Search code examples
htmlexcelvbaweb-scrapingsimple-html-dom

How to pull the image and title of the product from Amazon?


I am trying to make a list of products based on the unique product codes of Amazon.

For example: https://www.amazon.in/gp/product/B00F2GPN36

Where B00F2GPN36 is the unique code.

I want to fetch the image and the title of the product into an Excel list under the columns product image and product name.

I have tried html.getElementsById("productTitle") and html.getElementsByTagName.

I also have doubt on what kind of variable to describe for storing the above mentioned info as I have tried declaration of Object type and HtmlHtmlElement.

I tried to pull the html doc and use it for the data search.

Code:

Enum READYSTATE
     READYSTATE_UNINITIALIZED = 0
     READYSTATE_LOADING = 1
     READYSTATE_LOADED = 2
     READYSTATE_INTERACTIVE = 3
     READYSTATE_COMPLETE = 4
End Enum

Sub parsehtml()

     Dim ie As InternetExplorer
     Dim topics As Object
     Dim html As HTMLDocument

     Set ie = New InternetExplorer
     ie.Visible = False
     ie.navigate "https://www.amazon.in/gp/product/B00F2GPN36"

     Do While ie.READYSTATE <> READYSTATE_COMPLETE
       Application.StatusBar = "Trying to go to Amazon.in...."
       DoEvents    
     Loop

     Application.StatusBar = ""
     Set html = ie.document
     Set topics = html.getElementsById("productTitle")
     Sheets(1).Cells(1, 1).Value = topics.innerText
     Set ie = Nothing

End Sub

I expect the output to be that in cell A1:
"Milton Thermosteel Carafe Flask, 2 litres, Silver" should reflect (without quotation marks) and similarly I want to pull the image as well.

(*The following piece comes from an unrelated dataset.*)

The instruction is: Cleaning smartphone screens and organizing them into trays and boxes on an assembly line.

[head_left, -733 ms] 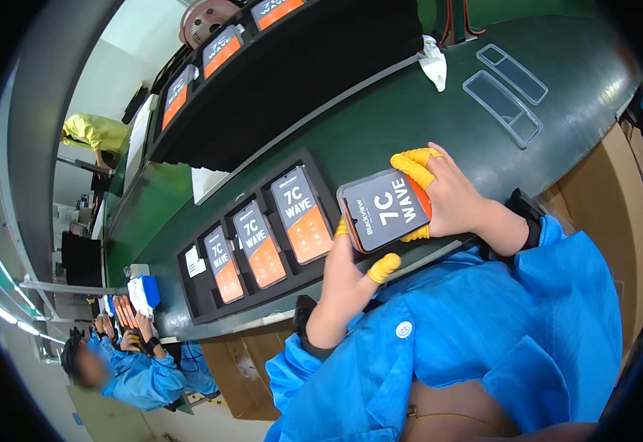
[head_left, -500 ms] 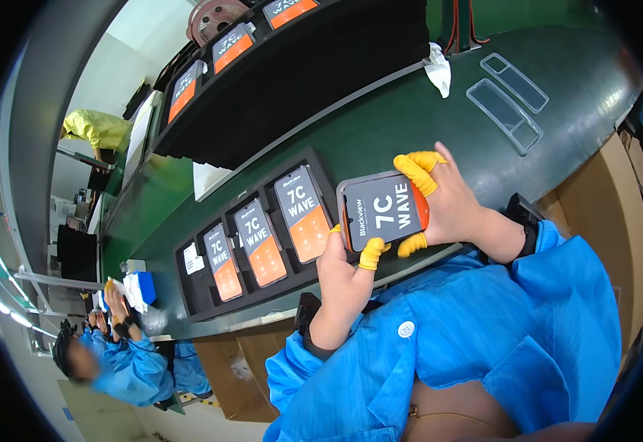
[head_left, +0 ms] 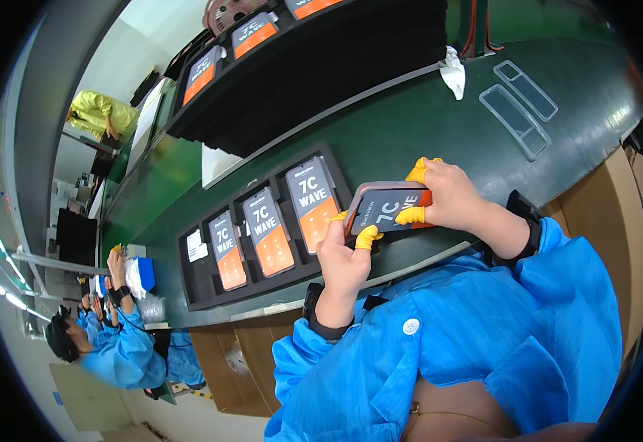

But there is always some error like:
1. Run-time error '13':
Type mismatch when I used "Dim topics As HTMLHtmlElement"
2. Run-time error '438':
Object doesn't support this property or method

Note: I added references from Tools > References i.e. the required libraries.


Solution

  • Faster would be to use xhr and avoid browser and write out results from an array to sheet

    Option Explicit
    Public Sub GetInfo()
        Dim html As HTMLDocument, results()
        Set html = New HTMLDocument
        With CreateObject("MSXML2.XMLHTTP")
            .Open "GET", "https://www.amazon.in/gp/product/B00F2GPN36", False
            .send
            html.body.innerHTML = .responseText
            With html
                results = Array(.querySelector("#productTitle").innerText, .querySelector("#landingImage").getAttribute("data-old-hires"))
            End With
        End With
        With ThisWorkbook.Worksheets("Sheet1")
            .Cells(1, 1) = results(0)
            Dim file As String
            file = DownloadFile("C:\Users\User\Desktop\", results(1))  'your path to download file
            With .Pictures.Insert(file)
                .Left = ThisWorkbook.Worksheets("Sheet1").Cells(1, 2).Left
                .Top = ThisWorkbook.Worksheets("Sheet1").Cells(1, 2).Top
                .Width = 75
                .Height = 100
                .Placement = 1
            End With
        End With
        Kill file
    End Sub